- What is needed: Reproduce the listing exactly. Omit pictures.

**********

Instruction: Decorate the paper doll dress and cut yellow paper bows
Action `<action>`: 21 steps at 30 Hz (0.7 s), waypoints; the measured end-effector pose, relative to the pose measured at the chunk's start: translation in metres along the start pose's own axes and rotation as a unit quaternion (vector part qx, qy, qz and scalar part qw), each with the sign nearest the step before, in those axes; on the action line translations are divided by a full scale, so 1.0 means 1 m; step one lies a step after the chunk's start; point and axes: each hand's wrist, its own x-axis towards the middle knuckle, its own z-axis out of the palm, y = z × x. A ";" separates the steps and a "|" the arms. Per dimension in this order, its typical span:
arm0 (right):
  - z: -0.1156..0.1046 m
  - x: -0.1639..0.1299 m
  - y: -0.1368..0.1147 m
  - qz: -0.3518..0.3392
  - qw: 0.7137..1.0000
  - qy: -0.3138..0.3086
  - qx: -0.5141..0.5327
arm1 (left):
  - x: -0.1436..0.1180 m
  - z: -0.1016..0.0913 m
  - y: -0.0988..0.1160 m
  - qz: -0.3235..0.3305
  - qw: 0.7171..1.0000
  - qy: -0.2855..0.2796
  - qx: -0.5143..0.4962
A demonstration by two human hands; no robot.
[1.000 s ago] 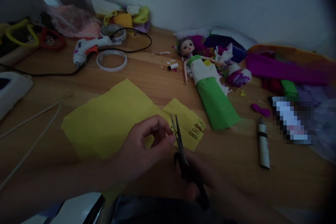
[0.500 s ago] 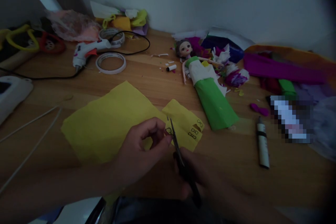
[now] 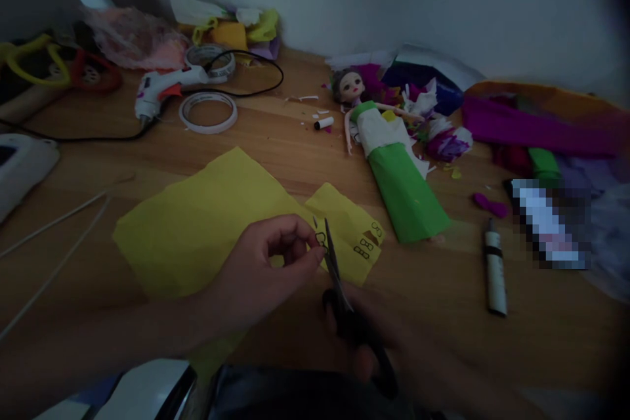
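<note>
Down at the near edge of the wooden table (image 3: pixel 275 144), the left hand (image 3: pixel 260 275) pinches the edge of a yellow paper sheet (image 3: pixel 207 223) between thumb and fingertips, closed on it right beside a small outline drawn in black. The right hand (image 3: pixel 394 354), dim and partly blurred in the shadow, grips the dark handles of a pair of scissors (image 3: pixel 344 302); the blades point away from the person and stand slightly parted, their tips at the drawn outline just beside the left fingertips. So the two hands sit close together, each clamped on its own thing. A smaller yellow piece (image 3: pixel 352 226) lies touching the sheet on its right, marked with more small black outlines. Beyond it a doll (image 3: pixel 378 138) lies on its back in a white and green paper dress, its head toward the wall. A marker (image 3: pixel 495 269) lies well to the right of the hands, and a heap of purple, green and white paper scraps (image 3: pixel 443 138) sits near the doll. At the far left a glue gun (image 3: pixel 162 92) rests with its black cord looping behind it, next to a tape roll (image 3: pixel 208 111) lying flat; a second tape roll (image 3: pixel 211 62) lies behind.
</note>
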 end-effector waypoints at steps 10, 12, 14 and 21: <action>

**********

- Answer section:
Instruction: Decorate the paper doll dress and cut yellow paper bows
Action `<action>`: 21 steps at 30 Hz (0.7 s), waypoints; the measured end-effector pose, relative to the pose measured at the chunk's start: translation in metres along the start pose's own axes and rotation as a unit quaternion (vector part qx, qy, qz and scalar part qw), each with the sign nearest the step before, in those axes; on the action line translations are divided by a full scale, so 1.0 means 1 m; step one lies a step after the chunk's start; point and axes: each hand's wrist, its own x-axis towards the middle knuckle, its own z-axis out of the palm, y = z × x. A ";" separates the steps and a "|" the arms. Per dimension in this order, its typical span:
arm0 (right):
  - z: -0.1156..0.1046 m
  - x: -0.1639..0.1299 m
  - y: -0.1368..0.1147 m
  - qz: -0.3518..0.3392
  - qw: 0.7137..1.0000
  - qy: -0.3138..0.3086
  - qx: -0.5141..0.5327
arm1 (left):
  - x: -0.1436..0.1180 m
  - z: -0.1016..0.0913 m
  - y: -0.0988..0.1160 m
  - qz: -0.3235..0.3305
  - qw: 0.7171..1.0000
  - qy: -0.2855..0.2796
  - qx: -0.5143..0.4962
A demonstration by two human hands; no robot.
[1.000 s ago] 
[0.500 s ago] 
[now] 
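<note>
Down at the near edge of the wooden table (image 3: pixel 275 144), the left hand (image 3: pixel 260 275) pinches the edge of a yellow paper sheet (image 3: pixel 207 223) between thumb and fingertips, closed on it right beside a small outline drawn in black. The right hand (image 3: pixel 394 354), dim and partly blurred in the shadow, grips the dark handles of a pair of scissors (image 3: pixel 344 302); the blades point away from the person and stand slightly parted, their tips at the drawn outline just beside the left fingertips. So the two hands sit close together, each clamped on its own thing. A smaller yellow piece (image 3: pixel 352 226) lies touching the sheet on its right, marked with more small black outlines. Beyond it a doll (image 3: pixel 378 138) lies on its back in a white and green paper dress, its head toward the wall. A marker (image 3: pixel 495 269) lies well to the right of the hands, and a heap of purple, green and white paper scraps (image 3: pixel 443 138) sits near the doll. At the far left a glue gun (image 3: pixel 162 92) rests with its black cord looping behind it, next to a tape roll (image 3: pixel 208 111) lying flat; a second tape roll (image 3: pixel 211 62) lies behind.
</note>
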 end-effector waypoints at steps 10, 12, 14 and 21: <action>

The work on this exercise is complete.